Groups > comp.lang.python > #45689 > unrolled thread

RE: PEP 378: Format Specifier for Thousands Separator

Started by	Carlos Nepomuceno <carlosnepomuceno@outlook.com>
First post	2013-05-21 23:22 +0300
Last post	2013-05-22 14:52 +0300
Articles	8 — 4 participants

Back to article view | Back to comp.lang.python

This discussion starts older than the indexed window; earlier articles aren't shown. The article labeled Started by below is the oldest one visible, not the original post.

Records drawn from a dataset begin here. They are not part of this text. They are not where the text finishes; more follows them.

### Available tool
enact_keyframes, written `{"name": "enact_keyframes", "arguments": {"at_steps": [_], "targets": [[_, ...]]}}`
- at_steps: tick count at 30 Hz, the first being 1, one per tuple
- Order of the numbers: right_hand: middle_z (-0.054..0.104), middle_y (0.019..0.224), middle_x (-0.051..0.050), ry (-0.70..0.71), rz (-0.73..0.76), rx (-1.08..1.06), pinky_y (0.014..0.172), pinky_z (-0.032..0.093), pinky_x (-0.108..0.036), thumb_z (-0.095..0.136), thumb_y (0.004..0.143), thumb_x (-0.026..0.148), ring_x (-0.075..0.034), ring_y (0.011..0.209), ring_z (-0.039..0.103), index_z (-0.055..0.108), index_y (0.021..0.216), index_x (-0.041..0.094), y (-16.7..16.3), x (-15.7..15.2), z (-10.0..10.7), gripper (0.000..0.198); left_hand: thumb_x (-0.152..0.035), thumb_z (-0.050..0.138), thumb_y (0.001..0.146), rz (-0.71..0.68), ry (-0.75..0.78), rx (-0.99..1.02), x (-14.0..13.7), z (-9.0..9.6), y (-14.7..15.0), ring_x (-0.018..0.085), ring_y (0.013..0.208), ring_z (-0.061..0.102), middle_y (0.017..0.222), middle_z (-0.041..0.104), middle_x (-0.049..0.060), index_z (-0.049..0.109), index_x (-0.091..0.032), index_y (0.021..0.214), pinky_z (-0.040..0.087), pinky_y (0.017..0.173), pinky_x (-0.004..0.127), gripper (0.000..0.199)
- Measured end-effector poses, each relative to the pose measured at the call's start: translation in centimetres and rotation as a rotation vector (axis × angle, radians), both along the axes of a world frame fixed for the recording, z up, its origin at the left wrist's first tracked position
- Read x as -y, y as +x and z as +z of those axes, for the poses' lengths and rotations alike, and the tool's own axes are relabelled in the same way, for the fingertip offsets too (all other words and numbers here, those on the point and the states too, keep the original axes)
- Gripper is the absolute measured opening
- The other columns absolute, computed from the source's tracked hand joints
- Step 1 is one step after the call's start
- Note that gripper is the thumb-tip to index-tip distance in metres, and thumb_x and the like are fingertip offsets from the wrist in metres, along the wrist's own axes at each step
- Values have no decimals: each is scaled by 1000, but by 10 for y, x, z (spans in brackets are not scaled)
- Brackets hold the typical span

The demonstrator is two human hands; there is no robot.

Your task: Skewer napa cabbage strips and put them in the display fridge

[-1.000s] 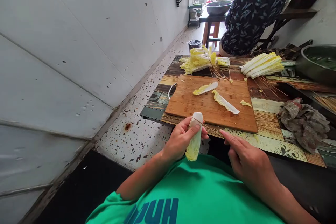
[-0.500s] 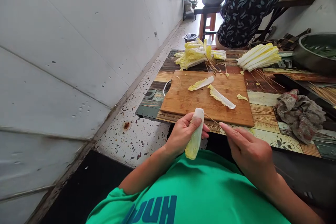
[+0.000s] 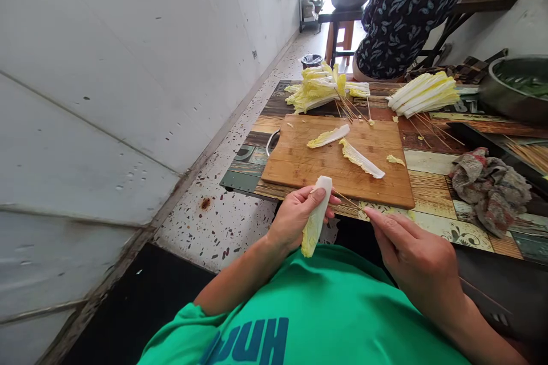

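My left hand (image 3: 297, 214) grips a strip of napa cabbage leaf (image 3: 315, 219), white end up and yellow tip down, in front of my shirt. Between thumb and fingertips, my right hand (image 3: 415, 248) pinches a thin wooden skewer (image 3: 347, 199). The skewer points left toward the leaf; its tip is hidden behind the leaf or my fingers, so I cannot tell whether it pierces it. Just beyond my hands, a wooden cutting board (image 3: 295, 165) bears two cut cabbage strips, one nearer (image 3: 363, 159) and one farther (image 3: 329, 137), plus a small yellow scrap (image 3: 395, 159).
Behind the board lie a left pile of skewered cabbage (image 3: 317, 91) and a right pile (image 3: 423, 94). At the right are a crumpled rag (image 3: 490, 191), a dark tray of skewers (image 3: 531, 154) and a metal basin (image 3: 514, 88). A person in patterned clothing (image 3: 406, 17) sits beyond the table.
My right hand has shifted slightly right and down, away from the leaf, and more of the skewer shows between the hands. The left hand has turned the leaf a little.
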State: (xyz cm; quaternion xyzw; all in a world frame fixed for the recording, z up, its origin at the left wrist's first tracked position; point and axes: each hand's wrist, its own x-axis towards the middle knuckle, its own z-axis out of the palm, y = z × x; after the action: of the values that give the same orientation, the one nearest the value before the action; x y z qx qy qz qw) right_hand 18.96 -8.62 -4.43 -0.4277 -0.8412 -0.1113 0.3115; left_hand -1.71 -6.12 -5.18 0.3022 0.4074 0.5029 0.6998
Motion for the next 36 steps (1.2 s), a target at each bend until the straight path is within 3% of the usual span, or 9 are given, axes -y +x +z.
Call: {"name": "enact_keyframes", "arguments": {"at_steps": [12, 22, 36], "targets": [[77, 97, -7, -22, 5, 30, 54, 44, -27, 55, 96, 17, -17, 69, 72, 72, 114, 15, 4, 2, 3, 24, -47, 77, 78, -20, 47, -42, 1, -4, -1, 8, 58, 56, 79, 71, 6, 74, -12, 84, 43, 54, 20, 36], [78, 98, -4, -175, 109, -29, 65, 54, -26, 54, 97, 20, -17, 80, 74, 71, 110, 16, 18, -5, 7, 21, -50, 74, 80, -92, 76, -162, 7, 0, -1, 8, 57, 53, 61, 63, 2, 79, -13, 81, 38, 56, 20, 37], [79, 95, -5, -298, 173, -142, 69, 59, -24, 53, 97, 23, -16, 80, 75, 73, 105, 19, 20, -13, 8, 22, -50, 68, 85, -98, 162, -350, 15, 5, 9, 11, 61, 51, 63, 63, 2, 80, -15, 83, 36, 59, 24, 38]]}}
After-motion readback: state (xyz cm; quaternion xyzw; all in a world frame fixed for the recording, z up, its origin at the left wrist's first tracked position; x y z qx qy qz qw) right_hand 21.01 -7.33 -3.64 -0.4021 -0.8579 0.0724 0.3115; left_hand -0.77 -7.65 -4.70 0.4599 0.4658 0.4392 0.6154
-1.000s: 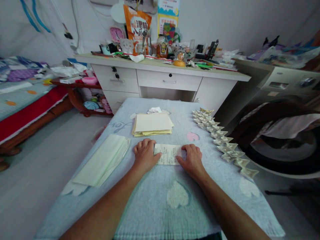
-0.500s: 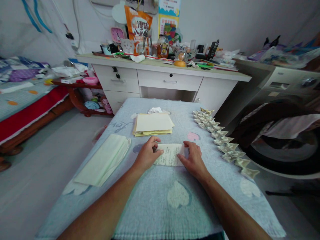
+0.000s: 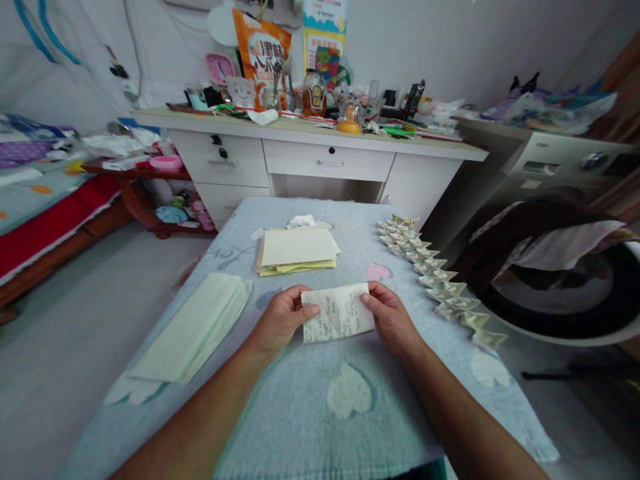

  RE: PEP 378: Format Specifier for Thousands Separator Carlos Nepomuceno <carlosnepomuceno@outlook.com> - 2013-05-21 23:22 +0300
    Re: PEP 378: Format Specifier for Thousands Separator Steven D'Aprano <steve+comp.lang.python@pearwood.info> - 2013-05-22 02:42 +0000
      RE: PEP 378: Format Specifier for Thousands Separator Carlos Nepomuceno <carlosnepomuceno@outlook.com> - 2013-05-22 05:56 +0300
        Re: PEP 378: Format Specifier for Thousands Separator Steven D'Aprano <steve+comp.lang.python@pearwood.info> - 2013-05-22 03:08 +0000
          RE: PEP 378: Format Specifier for Thousands Separator Carlos Nepomuceno <carlosnepomuceno@outlook.com> - 2013-05-22 06:38 +0300
            Re: PEP 378: Format Specifier for Thousands Separator 88888 Dihedral <dihedral88888@gmail.com> - 2013-05-22 00:14 -0700
          Re: PEP 378: Format Specifier for Thousands Separator Ned Batchelder <ned@nedbatchelder.com> - 2013-05-22 07:25 -0400
          RE: PEP 378: Format Specifier for Thousands Separator Carlos Nepomuceno <carlosnepomuceno@outlook.com> - 2013-05-22 14:52 +0300

#45689 — RE: PEP 378: Format Specifier for Thousands Separator

From	Carlos Nepomuceno <carlosnepomuceno@outlook.com>
Date	2013-05-21 23:22 +0300
Subject	RE: PEP 378: Format Specifier for Thousands Separator
Message-ID	<mailman.1939.1369167746.3114.python-list@python.org>

----------------------------------------
> Date: Tue, 21 May 2013 14:53:54 -0500
> From: bahamutzero8825@gmail.com
> To: python-list@python.org
[...]
>>
> What myth? People should indeed be using .format(), but no one said % formatting was going away soon. Also, the suggested change to the docs
> wasn't made and the issue is closed. The current docs do not say that % formatting isn't going to be deprecated, but it does mention its
> caveats and suggests .format(). If you are trying to say that % formatting will never ever go away, then you are wrong. It is highly
> unlikely to go away in a 3.x release, but /may/ get phased out in Python 4.0.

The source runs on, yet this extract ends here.